幸いにもベアリスはいなかった。代わりにクラシブがいる。相変わらずのいい男だ。
テイト・ラオはタスマのところで見聞きしたことを説明し、乳母に一つ確認をとった。
「タスマさんはそんなにベアリスさんのおばあさんに似てるんですか?」
「ええ、似てると言えば似てますね。でも、そんなに瓜二つというほどではないように思うんですけど」
「話し方とか、何かのクセとかはどうでしょう」
「私はタスマさんをそれほどじっくりと見たことがないもので、そのへんはなんとも」
「あ、それなら聞いたことがあります」
クラシブが何かを思い出したようだ。
「初めてタスマさんのところに行った時、話をしていた時に何かの仕草が似てると言ってましたね。なんだったかなあ」
「ということは、見た目がどちらかといえば似ていて、その何かの仕草がベアリスさんの心にひっかかった。それであれほどタスマさんを信頼していると思っていいみたいですね」
「そうかも知れません。何しろタスマさんのところから帰ってきた時には、本当に幸せそうなんです。それで毎回、今度こそこれで終わってくれたかなと思ったら、また具合が悪くなるという具合で」
「ふむふむ」
テイト・ラオは乳母とクラシブから聞いたこともメモしていく。
「そういえば、こちらはタスマさんの庵とご自宅の真ん中あたりですよね」
「ええ」
「帰り道にここで具合が悪くなったことがあると言ってましたが、その時に何か特別なことがあったということはありませんか?」
「ええと、あの時は、どうでしたっけ……」
乳母が首を捻って考える。
「何しろ、ベアリスが少し気分が悪いと言ったものですから、あの、私慌てておめでたではないかと言ってしまって」
そういえば何かあったらすぐに言われるとベアリスが不満そうに言っていたなと思い出したが、そのことは言わずにおくことにする。乳母だって悪気があって言ったわけではないのだし、そのうち本当になるかも知れないことだ。
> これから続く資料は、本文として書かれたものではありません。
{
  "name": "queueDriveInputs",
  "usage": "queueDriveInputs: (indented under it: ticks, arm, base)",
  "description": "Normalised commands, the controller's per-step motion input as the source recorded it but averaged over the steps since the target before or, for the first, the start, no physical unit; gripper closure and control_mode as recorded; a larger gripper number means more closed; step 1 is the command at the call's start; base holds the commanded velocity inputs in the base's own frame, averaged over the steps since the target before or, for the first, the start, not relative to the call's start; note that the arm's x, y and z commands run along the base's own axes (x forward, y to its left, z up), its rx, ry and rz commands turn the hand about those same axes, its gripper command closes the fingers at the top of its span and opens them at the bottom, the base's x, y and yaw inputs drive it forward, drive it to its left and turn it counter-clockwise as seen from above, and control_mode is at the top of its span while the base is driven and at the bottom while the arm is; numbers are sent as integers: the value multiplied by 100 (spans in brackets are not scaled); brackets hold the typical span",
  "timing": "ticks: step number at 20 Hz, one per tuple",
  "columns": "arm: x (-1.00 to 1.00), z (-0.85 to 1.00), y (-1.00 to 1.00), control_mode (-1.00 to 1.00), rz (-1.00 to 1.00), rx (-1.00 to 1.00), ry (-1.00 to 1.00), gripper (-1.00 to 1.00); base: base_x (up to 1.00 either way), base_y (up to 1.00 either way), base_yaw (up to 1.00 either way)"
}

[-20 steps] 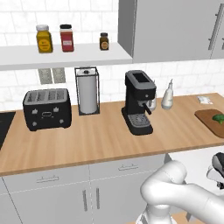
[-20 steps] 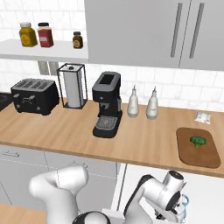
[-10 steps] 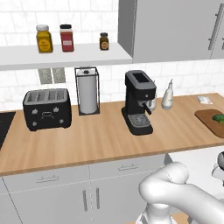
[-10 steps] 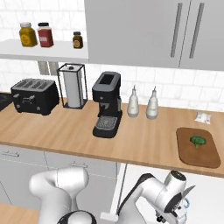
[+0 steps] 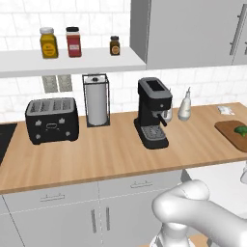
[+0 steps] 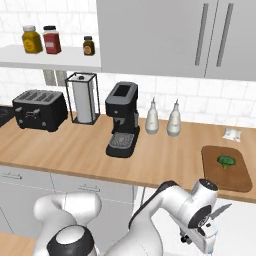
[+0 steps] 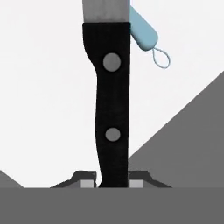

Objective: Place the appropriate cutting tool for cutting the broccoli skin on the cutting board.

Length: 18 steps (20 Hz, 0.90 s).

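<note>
In the hand view my gripper (image 7: 112, 181) is shut on the butt end of a knife (image 7: 109, 109); its black handle has two rivets and the grey blade runs out of the top of the frame. From the right base, the gripper (image 6: 207, 226) hangs low in front of the counter, below its edge, with the blade tip (image 6: 220, 211) pointing up and right. The reddish-brown cutting board (image 6: 226, 172) (image 5: 230, 133) lies at the counter's right end. The small green broccoli (image 6: 226, 160) (image 5: 240, 130) sits on it.
A pale blue handle with a wire loop (image 7: 143, 31) lies beyond the knife. On the counter stand a black coffee machine (image 6: 121, 120), two white bottles (image 6: 162, 118), a paper towel holder (image 6: 82, 98) and a toaster (image 6: 40, 110). A small white packet (image 6: 231, 133) lies behind the board.
The hand has risen a little and shifted right, with the knife still in its grip. Nothing on the counter has moved.
</note>
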Motion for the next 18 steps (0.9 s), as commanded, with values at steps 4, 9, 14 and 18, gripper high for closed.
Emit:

「そうしたら激しく怒り出して、また具合が悪くなった、このまま帰らずにもう一度タスマさんのところに行くと言って出ていってしまったんです」
「ふむふむ」
ということは、その時はもしかしたら本当にまた呪いにつかれたと言うよりも、乳母の言葉に不愉快に感じて不調になったということなのか。
「だとしたら……」
テイト・ラオはいつものようにペンの尻でカリカリと頭をかき、
「もしかしたら、うん、そういう可能性があるな」
と、口の中でつぶやいた。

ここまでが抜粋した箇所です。